• _PROBLEM REQUIREMENTS_
Which lines run from the start of the data below to the line containing "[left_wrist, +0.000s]"? Set them down exactly, with none added.

(DATASET Opens)

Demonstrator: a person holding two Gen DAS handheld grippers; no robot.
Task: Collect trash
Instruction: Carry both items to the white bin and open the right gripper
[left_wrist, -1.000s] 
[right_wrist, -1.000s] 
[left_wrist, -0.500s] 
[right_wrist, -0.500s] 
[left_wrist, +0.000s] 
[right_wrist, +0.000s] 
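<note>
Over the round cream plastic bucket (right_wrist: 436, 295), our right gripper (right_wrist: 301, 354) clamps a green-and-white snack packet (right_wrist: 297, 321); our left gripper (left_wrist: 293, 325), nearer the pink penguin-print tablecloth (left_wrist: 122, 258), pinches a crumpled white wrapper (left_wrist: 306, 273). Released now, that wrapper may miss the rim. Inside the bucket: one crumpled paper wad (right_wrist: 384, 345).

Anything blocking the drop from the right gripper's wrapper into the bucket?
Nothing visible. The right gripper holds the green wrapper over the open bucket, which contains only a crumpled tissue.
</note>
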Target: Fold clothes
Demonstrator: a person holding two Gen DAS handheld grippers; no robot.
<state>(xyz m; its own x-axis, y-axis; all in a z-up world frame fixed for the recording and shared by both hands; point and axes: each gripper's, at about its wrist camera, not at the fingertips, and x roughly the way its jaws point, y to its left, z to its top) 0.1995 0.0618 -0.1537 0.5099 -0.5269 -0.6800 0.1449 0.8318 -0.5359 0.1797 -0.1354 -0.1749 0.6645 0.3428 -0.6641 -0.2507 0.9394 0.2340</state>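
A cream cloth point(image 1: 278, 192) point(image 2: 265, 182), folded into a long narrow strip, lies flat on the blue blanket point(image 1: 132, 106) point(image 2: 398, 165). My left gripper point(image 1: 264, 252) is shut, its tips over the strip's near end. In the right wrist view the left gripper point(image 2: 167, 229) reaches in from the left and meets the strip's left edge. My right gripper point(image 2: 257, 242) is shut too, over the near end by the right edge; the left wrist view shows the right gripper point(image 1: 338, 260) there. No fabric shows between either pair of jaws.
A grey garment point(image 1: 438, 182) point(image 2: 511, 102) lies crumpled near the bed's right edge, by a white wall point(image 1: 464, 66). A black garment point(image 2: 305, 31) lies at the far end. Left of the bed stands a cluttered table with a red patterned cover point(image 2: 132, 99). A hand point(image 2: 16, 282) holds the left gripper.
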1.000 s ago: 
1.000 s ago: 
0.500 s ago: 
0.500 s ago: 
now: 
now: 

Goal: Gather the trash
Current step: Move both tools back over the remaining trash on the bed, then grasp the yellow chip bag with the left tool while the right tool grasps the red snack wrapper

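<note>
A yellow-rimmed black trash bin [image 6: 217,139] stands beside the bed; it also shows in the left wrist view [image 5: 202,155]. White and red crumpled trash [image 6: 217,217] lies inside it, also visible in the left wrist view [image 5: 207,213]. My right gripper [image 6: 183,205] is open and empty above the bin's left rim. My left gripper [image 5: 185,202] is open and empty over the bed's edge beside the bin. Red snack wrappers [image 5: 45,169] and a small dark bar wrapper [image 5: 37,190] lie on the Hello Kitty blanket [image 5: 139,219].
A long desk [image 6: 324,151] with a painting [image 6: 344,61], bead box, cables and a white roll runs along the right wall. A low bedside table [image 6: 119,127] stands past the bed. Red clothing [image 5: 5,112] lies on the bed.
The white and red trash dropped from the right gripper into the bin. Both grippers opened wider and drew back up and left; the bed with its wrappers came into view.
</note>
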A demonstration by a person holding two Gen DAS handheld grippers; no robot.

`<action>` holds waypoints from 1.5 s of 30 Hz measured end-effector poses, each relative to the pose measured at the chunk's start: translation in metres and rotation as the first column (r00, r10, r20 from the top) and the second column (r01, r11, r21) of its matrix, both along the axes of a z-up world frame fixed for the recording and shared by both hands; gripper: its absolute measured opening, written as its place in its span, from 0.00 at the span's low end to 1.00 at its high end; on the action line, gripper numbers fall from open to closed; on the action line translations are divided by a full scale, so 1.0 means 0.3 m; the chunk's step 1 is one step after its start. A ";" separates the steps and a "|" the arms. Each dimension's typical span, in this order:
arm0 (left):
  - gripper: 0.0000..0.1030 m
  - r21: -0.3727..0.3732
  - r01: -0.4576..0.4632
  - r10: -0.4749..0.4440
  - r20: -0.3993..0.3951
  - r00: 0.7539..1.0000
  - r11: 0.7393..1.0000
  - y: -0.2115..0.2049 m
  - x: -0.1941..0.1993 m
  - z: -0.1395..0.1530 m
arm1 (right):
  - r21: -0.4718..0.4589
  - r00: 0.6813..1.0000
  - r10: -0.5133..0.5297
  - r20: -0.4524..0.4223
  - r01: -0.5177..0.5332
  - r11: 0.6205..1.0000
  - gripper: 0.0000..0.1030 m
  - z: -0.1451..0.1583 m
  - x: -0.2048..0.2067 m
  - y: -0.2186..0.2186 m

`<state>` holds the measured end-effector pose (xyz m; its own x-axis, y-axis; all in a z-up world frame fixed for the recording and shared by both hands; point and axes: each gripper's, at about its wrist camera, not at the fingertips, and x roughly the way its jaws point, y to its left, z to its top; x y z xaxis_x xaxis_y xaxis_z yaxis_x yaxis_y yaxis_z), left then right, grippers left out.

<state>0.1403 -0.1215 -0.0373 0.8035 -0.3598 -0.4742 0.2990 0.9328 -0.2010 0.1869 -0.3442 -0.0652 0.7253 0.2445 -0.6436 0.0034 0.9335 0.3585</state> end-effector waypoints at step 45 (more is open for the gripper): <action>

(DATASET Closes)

• _COMPLETED TASK_
Demonstrator: a person holding two Gen DAS handheld grippers; no robot.
Task: Collect trash
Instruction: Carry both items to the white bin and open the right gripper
[left_wrist, -1.000s] 
[right_wrist, -1.000s] 
[left_wrist, -0.500s] 
[right_wrist, -0.500s] 
[left_wrist, +0.000s] 

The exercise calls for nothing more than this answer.